START Supplied records

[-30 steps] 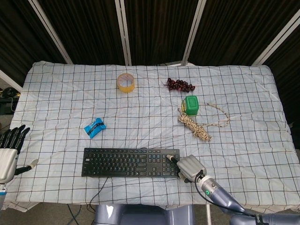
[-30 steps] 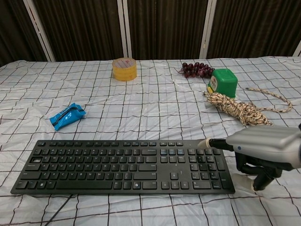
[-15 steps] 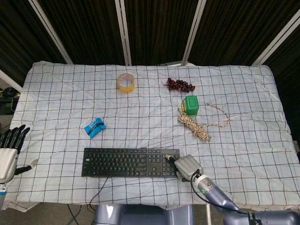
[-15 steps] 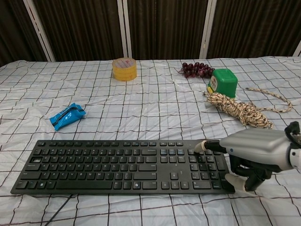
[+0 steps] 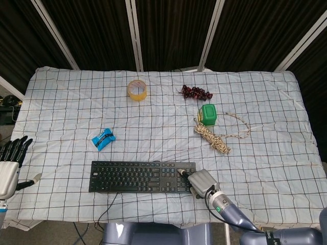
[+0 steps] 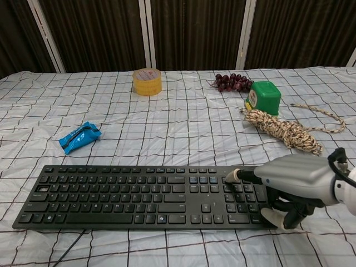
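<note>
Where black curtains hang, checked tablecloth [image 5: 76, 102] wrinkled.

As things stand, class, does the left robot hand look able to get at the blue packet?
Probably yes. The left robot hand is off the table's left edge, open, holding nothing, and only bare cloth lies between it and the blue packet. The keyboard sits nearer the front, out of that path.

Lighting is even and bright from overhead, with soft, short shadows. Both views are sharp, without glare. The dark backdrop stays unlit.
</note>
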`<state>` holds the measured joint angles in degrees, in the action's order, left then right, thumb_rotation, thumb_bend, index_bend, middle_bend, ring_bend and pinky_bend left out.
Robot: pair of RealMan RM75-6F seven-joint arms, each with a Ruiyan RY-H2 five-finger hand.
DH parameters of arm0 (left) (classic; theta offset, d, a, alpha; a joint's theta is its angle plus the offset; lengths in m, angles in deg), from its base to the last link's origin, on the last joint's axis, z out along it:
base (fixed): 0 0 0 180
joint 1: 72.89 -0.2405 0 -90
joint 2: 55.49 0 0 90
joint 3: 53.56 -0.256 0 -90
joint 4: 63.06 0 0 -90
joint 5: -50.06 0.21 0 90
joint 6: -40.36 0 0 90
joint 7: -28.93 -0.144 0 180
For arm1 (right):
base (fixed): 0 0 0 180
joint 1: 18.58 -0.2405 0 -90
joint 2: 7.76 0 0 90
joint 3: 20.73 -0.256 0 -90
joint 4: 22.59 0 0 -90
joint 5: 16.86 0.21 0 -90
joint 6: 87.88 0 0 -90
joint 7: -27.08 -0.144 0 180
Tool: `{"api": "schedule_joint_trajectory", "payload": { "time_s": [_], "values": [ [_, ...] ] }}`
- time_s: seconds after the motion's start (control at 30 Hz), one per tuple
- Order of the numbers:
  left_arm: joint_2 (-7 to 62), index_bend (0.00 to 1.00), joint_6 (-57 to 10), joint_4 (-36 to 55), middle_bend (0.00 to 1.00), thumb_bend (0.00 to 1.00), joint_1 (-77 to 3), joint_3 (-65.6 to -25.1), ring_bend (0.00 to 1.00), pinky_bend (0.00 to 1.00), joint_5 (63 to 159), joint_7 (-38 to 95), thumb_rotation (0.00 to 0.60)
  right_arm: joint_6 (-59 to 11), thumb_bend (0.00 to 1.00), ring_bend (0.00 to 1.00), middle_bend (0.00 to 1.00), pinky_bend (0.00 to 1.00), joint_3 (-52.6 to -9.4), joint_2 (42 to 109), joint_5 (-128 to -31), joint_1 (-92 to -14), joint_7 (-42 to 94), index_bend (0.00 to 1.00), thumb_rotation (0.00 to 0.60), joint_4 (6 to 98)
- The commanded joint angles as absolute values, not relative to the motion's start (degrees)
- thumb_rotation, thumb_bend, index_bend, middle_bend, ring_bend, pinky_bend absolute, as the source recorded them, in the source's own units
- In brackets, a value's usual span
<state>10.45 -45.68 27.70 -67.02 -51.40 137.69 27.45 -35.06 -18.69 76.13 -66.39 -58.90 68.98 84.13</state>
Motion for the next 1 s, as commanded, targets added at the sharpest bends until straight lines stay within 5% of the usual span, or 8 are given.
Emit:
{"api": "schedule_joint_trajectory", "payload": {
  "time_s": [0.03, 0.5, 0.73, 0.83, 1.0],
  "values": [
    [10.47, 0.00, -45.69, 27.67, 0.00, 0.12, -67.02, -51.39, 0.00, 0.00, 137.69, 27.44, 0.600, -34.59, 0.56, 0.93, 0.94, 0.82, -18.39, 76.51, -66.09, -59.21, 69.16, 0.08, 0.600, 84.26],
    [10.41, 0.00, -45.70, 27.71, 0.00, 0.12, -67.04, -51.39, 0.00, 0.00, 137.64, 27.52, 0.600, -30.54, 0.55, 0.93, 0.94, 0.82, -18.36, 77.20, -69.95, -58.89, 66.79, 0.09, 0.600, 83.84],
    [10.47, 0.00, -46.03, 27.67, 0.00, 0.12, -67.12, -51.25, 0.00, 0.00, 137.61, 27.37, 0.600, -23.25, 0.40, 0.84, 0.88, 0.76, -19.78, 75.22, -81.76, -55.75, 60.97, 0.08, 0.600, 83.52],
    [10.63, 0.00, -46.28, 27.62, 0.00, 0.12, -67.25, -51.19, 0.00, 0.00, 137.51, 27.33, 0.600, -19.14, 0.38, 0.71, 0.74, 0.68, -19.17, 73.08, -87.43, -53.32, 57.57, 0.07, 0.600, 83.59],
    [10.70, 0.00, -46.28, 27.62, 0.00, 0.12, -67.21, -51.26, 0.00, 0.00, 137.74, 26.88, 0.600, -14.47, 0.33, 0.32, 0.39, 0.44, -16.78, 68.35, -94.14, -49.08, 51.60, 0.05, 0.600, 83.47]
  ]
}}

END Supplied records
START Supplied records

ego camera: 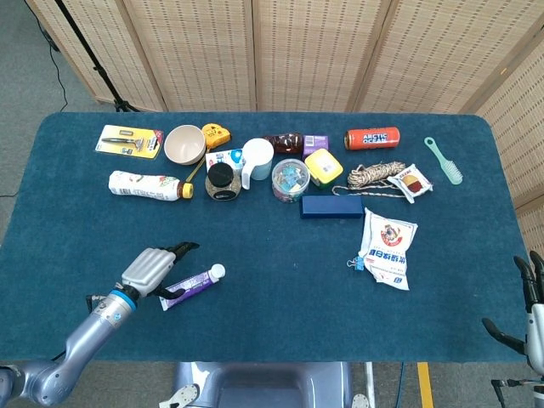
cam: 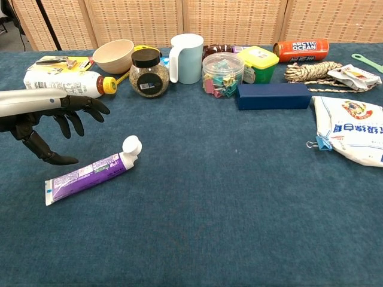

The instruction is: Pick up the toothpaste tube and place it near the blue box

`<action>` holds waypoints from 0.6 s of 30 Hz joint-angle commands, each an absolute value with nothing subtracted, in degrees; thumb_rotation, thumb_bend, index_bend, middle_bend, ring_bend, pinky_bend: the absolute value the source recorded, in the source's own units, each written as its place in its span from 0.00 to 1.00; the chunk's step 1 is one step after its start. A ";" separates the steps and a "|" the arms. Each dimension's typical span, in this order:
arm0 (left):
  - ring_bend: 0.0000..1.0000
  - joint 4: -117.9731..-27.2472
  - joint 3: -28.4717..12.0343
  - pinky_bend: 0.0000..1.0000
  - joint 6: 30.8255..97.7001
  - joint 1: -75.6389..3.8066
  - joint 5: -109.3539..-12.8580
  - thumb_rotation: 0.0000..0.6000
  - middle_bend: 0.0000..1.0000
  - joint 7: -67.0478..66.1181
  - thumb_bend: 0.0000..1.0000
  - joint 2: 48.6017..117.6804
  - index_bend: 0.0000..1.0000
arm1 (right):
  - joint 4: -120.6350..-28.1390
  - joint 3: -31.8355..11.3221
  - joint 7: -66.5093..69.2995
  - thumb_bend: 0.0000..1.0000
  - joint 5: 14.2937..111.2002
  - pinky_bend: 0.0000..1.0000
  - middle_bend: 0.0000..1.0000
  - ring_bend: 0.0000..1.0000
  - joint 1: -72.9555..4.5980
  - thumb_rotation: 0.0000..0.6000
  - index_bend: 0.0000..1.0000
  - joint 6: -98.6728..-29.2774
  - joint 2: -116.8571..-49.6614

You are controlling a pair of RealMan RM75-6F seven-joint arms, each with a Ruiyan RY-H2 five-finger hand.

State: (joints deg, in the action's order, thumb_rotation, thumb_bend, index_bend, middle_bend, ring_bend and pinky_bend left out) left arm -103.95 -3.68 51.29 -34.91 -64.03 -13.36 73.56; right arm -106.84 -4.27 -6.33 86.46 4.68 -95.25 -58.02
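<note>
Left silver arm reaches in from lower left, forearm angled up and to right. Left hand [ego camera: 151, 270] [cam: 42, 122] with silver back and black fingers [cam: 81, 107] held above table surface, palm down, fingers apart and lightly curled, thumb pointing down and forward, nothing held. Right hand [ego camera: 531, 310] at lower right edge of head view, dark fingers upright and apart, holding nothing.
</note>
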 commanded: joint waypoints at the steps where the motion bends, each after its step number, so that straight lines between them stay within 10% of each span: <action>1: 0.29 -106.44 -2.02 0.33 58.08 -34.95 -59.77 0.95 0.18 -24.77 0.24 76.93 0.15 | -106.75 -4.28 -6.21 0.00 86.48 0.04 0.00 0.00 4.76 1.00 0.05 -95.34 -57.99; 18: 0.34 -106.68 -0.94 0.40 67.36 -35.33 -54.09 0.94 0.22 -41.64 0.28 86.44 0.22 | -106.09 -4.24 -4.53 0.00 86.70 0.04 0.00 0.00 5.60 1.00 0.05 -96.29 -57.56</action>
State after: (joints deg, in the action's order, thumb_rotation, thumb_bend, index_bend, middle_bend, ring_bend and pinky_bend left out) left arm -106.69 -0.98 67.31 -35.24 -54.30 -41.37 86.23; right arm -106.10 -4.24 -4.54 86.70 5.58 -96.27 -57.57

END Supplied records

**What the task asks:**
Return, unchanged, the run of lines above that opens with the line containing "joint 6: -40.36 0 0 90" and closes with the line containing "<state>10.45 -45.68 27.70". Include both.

**Solution for this exercise:**
joint 6: -40.36 0 0 90
joint 7: -28.93 -0.144 0 180
For arm1 (right):
base (fixed): 0 0 0 180
joint 1: 18.58 -0.2405 0 -90
joint 2: 7.76 0 0 90
joint 3: 20.73 -0.256 0 -90
joint 4: 22.59 0 0 -90
joint 5: 16.86 0.21 0 -90
joint 6: 87.88 0 0 -90
joint 7: -27.08 -0.144 0 180
Tool: `{"api": "schedule_joint_trajectory", "payload": { "time_s": [_], "values": [ [_, ...] ] }}`
- time_s: seconds after the motion's start (control at 30 Hz), one per tuple
- Order of the numbers:
  left_arm: joint_2 (-7 to 62), index_bend (0.00 to 1.00), joint_6 (-57 to 10), joint_4 (-36 to 55), middle_bend (0.00 to 1.00), thumb_bend (0.00 to 1.00), joint_1 (-77 to 3), joint_3 (-65.6 to -25.1), ring_bend (0.00 to 1.00), pinky_bend (0.00 to 1.00), joint_5 (63 to 159), joint_7 (-38 to 95), thumb_rotation (0.00 to 0.60)
  right_arm: joint_6 (-59 to 11), thumb_bend (0.00 to 1.00), ring_bend (0.00 to 1.00), middle_bend (0.00 to 1.00), pinky_bend (0.00 to 1.00), joint_3 (-52.6 to -9.4), joint_2 (42 to 109), joint_5 (-128 to -31), joint_1 (-92 to -14), joint_7 (-42 to 94), index_bend (0.00 to 1.00), thumb_rotation (0.00 to 0.60), joint_4 (6 to 98)
- The commanded joint angles as absolute values, not relative to the motion's start (degrees)
- thumb_rotation, thumb_bend, index_bend, middle_bend, ring_bend, pinky_bend absolute, as the source recorded them, in the source's own units
- In brackets, a value's usual span
<state>10.45 -45.68 27.70 -67.02 -51.40 137.69 27.45 -35.06 -18.69 76.13 -66.39 -58.90 68.98 84.13</state>

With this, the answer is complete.